Work item: Retype the full listing without altering anything.

Start of Information

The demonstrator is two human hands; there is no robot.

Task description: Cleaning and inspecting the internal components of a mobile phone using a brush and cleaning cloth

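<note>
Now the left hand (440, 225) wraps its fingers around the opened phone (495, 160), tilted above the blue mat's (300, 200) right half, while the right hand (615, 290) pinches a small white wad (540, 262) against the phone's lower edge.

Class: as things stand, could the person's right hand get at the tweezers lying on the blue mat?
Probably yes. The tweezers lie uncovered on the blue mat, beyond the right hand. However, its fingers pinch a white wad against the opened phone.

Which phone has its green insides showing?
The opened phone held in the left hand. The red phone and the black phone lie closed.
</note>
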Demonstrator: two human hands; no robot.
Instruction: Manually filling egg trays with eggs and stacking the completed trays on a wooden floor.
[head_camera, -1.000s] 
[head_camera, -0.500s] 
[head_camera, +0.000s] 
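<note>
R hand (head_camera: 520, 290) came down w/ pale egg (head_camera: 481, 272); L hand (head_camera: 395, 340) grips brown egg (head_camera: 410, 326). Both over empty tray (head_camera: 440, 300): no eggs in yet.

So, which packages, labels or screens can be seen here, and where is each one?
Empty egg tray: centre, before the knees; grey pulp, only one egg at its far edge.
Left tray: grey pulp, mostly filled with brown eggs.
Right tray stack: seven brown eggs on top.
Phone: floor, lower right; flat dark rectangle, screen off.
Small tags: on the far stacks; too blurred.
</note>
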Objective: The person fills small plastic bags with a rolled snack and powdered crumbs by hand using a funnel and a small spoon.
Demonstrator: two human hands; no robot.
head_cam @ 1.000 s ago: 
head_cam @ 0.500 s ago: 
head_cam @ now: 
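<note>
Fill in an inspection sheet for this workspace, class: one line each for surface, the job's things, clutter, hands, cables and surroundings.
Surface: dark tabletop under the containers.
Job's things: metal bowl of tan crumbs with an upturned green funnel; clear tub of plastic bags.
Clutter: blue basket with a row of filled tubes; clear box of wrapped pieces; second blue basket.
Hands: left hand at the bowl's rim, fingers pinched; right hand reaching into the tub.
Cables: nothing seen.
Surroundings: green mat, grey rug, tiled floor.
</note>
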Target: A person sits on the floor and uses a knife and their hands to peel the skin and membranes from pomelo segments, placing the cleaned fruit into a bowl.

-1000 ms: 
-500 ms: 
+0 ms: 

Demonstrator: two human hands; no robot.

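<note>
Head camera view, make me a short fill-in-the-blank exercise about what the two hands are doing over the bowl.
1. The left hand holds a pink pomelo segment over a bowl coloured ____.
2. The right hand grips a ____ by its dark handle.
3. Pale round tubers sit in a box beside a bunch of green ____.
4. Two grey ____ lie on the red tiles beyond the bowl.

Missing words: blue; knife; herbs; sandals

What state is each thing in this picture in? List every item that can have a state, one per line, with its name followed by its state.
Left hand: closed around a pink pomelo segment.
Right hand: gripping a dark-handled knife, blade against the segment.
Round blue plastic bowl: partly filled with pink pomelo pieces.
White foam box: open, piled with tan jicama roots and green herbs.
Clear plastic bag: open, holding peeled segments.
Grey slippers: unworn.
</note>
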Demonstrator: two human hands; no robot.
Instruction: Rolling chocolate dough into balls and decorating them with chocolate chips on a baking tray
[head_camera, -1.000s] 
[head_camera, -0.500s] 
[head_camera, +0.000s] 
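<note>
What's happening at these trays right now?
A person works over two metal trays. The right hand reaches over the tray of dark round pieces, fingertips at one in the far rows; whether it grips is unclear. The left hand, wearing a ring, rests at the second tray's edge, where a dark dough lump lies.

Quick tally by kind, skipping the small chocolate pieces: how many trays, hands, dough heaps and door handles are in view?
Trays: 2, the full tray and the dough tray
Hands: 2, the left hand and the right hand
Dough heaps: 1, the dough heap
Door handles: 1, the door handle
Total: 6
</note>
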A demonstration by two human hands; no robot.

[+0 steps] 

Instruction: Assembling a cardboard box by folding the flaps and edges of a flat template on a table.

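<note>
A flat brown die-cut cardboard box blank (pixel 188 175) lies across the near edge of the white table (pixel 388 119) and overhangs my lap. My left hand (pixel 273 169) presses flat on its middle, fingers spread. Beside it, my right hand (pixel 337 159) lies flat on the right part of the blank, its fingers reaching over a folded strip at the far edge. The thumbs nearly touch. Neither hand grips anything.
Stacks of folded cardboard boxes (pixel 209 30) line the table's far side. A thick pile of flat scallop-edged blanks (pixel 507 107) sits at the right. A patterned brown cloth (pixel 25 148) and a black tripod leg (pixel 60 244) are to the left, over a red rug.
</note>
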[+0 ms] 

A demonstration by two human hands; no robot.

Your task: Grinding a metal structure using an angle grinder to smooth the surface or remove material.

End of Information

The answer:
The demonstrator is two human hands; there is no robot.

Task description: Cleaning and inspecting the internal components of a mobile phone using a brush and cleaning cloth

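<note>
Now the left hand (440, 225) wraps its fingers around the opened phone (495, 160), tilted above the blue mat's (300, 200) right half, while the right hand (615, 290) pinches a small white wad (540, 262) against the phone's lower edge.

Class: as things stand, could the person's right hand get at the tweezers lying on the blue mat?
Probably yes. The tweezers lie uncovered on the blue mat, beyond the right hand. However, its fingers pinch a white wad against the opened phone.

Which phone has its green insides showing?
The opened phone held in the left hand. The red phone and the black phone lie closed.
</note>
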Demonstrator: two human hands; no robot.
Instruction: Manually filling egg trays with eggs and stacking the completed trays on a wooden floor.
[head_camera, -1.000s] 
[head_camera, -0.500s] 
[head_camera, +0.000s] 
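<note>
R hand (head_camera: 520, 290) came down w/ pale egg (head_camera: 481, 272); L hand (head_camera: 395, 340) grips brown egg (head_camera: 410, 326). Both over empty tray (head_camera: 440, 300): no eggs in yet.

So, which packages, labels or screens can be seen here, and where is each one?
Empty egg tray: centre, before the knees; grey pulp, only one egg at its far edge.
Left tray: grey pulp, mostly filled with brown eggs.
Right tray stack: seven brown eggs on top.
Phone: floor, lower right; flat dark rectangle, screen off.
Small tags: on the far stacks; too blurred.
</note>
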Objective: The person fills small plastic bags with a rolled snack and powdered crumbs by hand using a funnel and a small spoon.
Demonstrator: two human hands; no robot.
head_cam @ 1.000 s ago: 
head_cam @ 0.500 s ago: 
head_cam @ now: 
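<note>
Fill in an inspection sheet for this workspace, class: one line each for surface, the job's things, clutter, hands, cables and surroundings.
Surface: dark tabletop under the containers.
Job's things: metal bowl of tan crumbs with an upturned green funnel; clear tub of plastic bags.
Clutter: blue basket with a row of filled tubes; clear box of wrapped pieces; second blue basket.
Hands: left hand at the bowl's rim, fingers pinched; right hand reaching into the tub.
Cables: nothing seen.
Surroundings: green mat, grey rug, tiled floor.
</note>
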Target: A person sits on the floor and uses a knife and their hands to peel the skin and membranes from pomelo segments, placing the cleaned fruit into a bowl.

-1000 ms: 
-500 ms: 
+0 ms: 

Demonstrator: two human hands; no robot.

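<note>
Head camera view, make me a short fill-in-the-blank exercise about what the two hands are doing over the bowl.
1. The left hand holds a pink pomelo segment over a bowl coloured ____.
2. The right hand grips a ____ by its dark handle.
3. Pale round tubers sit in a box beside a bunch of green ____.
4. Two grey ____ lie on the red tiles beyond the bowl.

Missing words: blue; knife; herbs; sandals

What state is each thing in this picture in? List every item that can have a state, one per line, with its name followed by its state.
Left hand: closed around a pink pomelo segment.
Right hand: gripping a dark-handled knife, blade against the segment.
Round blue plastic bowl: partly filled with pink pomelo pieces.
White foam box: open, piled with tan jicama roots and green herbs.
Clear plastic bag: open, holding peeled segments.
Grey slippers: unworn.
</note>
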Demonstrator: two human hands; no robot.
Instruction: Rolling chocolate dough into balls and decorating them with chocolate chips on a baking tray
[head_camera, -1.000s] 
[head_camera, -0.500s] 
[head_camera, +0.000s] 
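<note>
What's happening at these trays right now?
A person works over two metal trays. The right hand reaches over the tray of dark round pieces, fingertips at one in the far rows; whether it grips is unclear. The left hand, wearing a ring, rests at the second tray's edge, where a dark dough lump lies.

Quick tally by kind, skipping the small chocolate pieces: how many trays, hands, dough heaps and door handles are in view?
Trays: 2, the full tray and the dough tray
Hands: 2, the left hand and the right hand
Dough heaps: 1, the dough heap
Door handles: 1, the door handle
Total: 6
</note>
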A demonstration by two human hands; no robot.

[+0 steps] 

Instruction: Assembling a cardboard box by folding the flaps and edges of a flat template on a table.

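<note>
A flat brown die-cut cardboard box blank (pixel 188 175) lies across the near edge of the white table (pixel 388 119) and overhangs my lap. My left hand (pixel 273 169) presses flat on its middle, fingers spread. Beside it, my right hand (pixel 337 159) lies flat on the right part of the blank, its fingers reaching over a folded strip at the far edge. The thumbs nearly touch. Neither hand grips anything.
Stacks of folded cardboard boxes (pixel 209 30) line the table's far side. A thick pile of flat scallop-edged blanks (pixel 507 107) sits at the right. A patterned brown cloth (pixel 25 148) and a black tripod leg (pixel 60 244) are to the left, over a red rug.
</note>
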[+0 ms] 

A demonstration by two human hands; no robot.

Your task: Grinding a metal structure using an angle grinder to smooth the surface or remove material.

This output requires nothing more.